Por la mañana, cuando me levanto y bajo a la cocina, Simona me informa de que Eric no ha ido a trabajar y que está en su despacho. Sorprendida, voy hasta donde está él y nada más abrir la puerta y ver su rostro sé que está mal. Me asusto, pero, cuando me acerco a él, dice:
—Jud, no me agobies, por favor.
Nerviosa, no sé qué hacer. Lo miro, me siento frente a él y me retuerzo las manos.
—Llama a Marta —me pide finalmente.
Con rapidez, hago lo que ha dicho.
Tiemblo.
Estoy asustada.
Eric, mi fuerte y duro Iceman, sufre. Lo veo en su rostro. En la crispación de su gesto. En sus ojos enrojecidos. Quiero acercarme a él. Quiero besarlo. Mimarlo. Quiero decirle que no se preocupe. Pero Eric no desea nada de eso. Eric sólo desea que lo deje en paz. Respeto lo que necesita y me mantengo en un segundo plano.
Media hora después, llega Marta. Trae su maletín. Al ver mi estado, con la mirada me pide que me tranquilice. Intento hacerlo mientras examina a su hermano con cuidado ante mi atenta mirada. Eric no es un buen paciente y protesta todo el rato. Está insoportable.
Marta, sin inmutarse por sus gruñidos, se sienta frente él.
—El nervio óptico está peor. Hay que meterte de nuevo en quirófano.
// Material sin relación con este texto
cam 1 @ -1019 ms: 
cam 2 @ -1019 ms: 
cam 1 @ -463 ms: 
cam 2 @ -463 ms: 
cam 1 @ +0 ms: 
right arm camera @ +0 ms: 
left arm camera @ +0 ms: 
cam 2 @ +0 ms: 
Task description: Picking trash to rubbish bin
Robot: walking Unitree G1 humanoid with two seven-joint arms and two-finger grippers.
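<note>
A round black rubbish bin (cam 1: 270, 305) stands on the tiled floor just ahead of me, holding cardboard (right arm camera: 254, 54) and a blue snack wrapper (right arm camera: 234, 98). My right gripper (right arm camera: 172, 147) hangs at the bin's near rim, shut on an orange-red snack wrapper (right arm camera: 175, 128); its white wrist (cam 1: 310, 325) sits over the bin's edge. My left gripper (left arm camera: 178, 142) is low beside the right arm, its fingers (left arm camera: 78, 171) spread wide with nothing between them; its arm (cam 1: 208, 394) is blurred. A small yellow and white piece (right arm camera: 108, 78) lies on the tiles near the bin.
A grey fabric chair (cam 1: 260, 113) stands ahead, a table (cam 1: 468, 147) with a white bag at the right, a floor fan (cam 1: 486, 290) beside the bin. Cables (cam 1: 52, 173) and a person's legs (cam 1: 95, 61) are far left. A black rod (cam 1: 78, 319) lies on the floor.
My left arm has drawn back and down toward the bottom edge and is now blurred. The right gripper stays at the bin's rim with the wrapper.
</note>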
Eric maldice. Protesta. No me mira. Sólo blasfema.
—Te dije que esto podía pasar —indica Marta con calma—. Lo sabes. Necesitas comenzar el tratamiento para poder hacerte el microbypass trabecular.
Oír tal cosa me enfada. No me ha comentado en todo este tiempo absolutamente nada de nada. Pero no quiero discutir. No es momento. Bastante tiene él ya con esto. Pero, dispuesta a sumarme a lo que hablan, pregunto:
—¿Cuál es el tratamiento?
Marta lo explica. Eric no me mira, y cuando finaliza, afirmo con seguridad:
—Muy bien, Eric. Tú dirás cuándo lo comenzamos.